To do:
Quote every line of the material beneath this one.

Source material:
- - -
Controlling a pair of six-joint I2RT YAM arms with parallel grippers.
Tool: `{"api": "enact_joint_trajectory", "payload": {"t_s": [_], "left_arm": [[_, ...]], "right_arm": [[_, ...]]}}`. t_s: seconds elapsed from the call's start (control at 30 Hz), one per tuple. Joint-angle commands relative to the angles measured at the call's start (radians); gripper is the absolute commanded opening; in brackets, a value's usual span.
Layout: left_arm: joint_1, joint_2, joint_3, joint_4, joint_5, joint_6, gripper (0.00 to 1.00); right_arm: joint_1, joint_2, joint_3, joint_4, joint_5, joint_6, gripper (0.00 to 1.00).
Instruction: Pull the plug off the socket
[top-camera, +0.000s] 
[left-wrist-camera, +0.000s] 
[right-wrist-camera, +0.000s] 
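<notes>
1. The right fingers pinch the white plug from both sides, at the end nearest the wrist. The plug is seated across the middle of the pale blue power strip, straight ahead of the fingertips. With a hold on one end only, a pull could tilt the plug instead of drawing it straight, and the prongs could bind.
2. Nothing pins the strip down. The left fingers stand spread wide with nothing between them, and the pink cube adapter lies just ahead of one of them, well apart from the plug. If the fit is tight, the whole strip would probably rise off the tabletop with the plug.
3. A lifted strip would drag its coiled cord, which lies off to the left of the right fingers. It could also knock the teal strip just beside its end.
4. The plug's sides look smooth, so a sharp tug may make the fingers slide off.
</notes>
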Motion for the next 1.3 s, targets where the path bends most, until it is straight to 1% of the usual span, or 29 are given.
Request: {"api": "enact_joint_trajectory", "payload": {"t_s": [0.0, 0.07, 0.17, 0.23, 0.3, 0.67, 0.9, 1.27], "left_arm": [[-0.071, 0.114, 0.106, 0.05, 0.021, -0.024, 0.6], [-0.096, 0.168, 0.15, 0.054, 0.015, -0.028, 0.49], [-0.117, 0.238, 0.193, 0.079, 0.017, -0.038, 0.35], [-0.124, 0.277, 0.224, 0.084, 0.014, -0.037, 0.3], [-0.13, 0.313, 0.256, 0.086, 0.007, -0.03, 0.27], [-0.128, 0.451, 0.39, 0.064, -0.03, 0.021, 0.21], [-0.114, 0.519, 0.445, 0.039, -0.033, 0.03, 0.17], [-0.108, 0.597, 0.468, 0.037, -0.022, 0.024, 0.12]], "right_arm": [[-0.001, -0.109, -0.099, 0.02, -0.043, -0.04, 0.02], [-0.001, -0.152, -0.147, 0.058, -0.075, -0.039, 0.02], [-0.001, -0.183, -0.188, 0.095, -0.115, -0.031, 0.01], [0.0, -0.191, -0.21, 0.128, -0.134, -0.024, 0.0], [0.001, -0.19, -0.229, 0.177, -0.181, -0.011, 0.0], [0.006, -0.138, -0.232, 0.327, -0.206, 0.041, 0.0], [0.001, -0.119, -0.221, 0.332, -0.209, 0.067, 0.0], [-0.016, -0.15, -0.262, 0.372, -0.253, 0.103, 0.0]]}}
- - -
Exercise response:
Controlling a pair of six-joint I2RT YAM arms with parallel grippers.
Tool: `{"api": "enact_joint_trajectory", "payload": {"t_s": [_], "left_arm": [[_, ...]], "right_arm": [[_, ...]]}}`. t_s: seconds elapsed from the call's start (control at 30 Hz), one per tuple. Joint-angle commands relative to the angles measured at the call's start (radians); gripper is the absolute commanded opening; in brackets, a value's usual span.
Layout: left_arm: joint_1, joint_2, joint_3, joint_4, joint_5, joint_6, gripper (0.00 to 1.00); right_arm: joint_1, joint_2, joint_3, joint_4, joint_5, joint_6, gripper (0.00 to 1.00).
Instruction: Pull the plug off the socket
[top-camera, +0.000s] 
[left-wrist-camera, +0.000s] 
[right-wrist-camera, +0.000s] 
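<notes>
1. The right fingers pinch the white plug from both sides, at the end nearest the wrist. The plug is seated across the middle of the pale blue power strip, straight ahead of the fingertips. With a hold on one end only, a pull could tilt the plug instead of drawing it straight, and the prongs could bind.
2. Nothing pins the strip down. The left fingers stand spread wide with nothing between them, and the pink cube adapter lies just ahead of one of them, well apart from the plug. If the fit is tight, the whole strip would probably rise off the tabletop with the plug.
3. A lifted strip would drag its coiled cord, which lies off to the left of the right fingers. It could also knock the teal strip just beside its end.
4. The plug's sides look smooth, so a sharp tug may make the fingers slide off.
</notes>
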Motion for the next 1.3 s, targets where the path bends most, until it is straight to 1% of the usual span, or 29 are given.
Request: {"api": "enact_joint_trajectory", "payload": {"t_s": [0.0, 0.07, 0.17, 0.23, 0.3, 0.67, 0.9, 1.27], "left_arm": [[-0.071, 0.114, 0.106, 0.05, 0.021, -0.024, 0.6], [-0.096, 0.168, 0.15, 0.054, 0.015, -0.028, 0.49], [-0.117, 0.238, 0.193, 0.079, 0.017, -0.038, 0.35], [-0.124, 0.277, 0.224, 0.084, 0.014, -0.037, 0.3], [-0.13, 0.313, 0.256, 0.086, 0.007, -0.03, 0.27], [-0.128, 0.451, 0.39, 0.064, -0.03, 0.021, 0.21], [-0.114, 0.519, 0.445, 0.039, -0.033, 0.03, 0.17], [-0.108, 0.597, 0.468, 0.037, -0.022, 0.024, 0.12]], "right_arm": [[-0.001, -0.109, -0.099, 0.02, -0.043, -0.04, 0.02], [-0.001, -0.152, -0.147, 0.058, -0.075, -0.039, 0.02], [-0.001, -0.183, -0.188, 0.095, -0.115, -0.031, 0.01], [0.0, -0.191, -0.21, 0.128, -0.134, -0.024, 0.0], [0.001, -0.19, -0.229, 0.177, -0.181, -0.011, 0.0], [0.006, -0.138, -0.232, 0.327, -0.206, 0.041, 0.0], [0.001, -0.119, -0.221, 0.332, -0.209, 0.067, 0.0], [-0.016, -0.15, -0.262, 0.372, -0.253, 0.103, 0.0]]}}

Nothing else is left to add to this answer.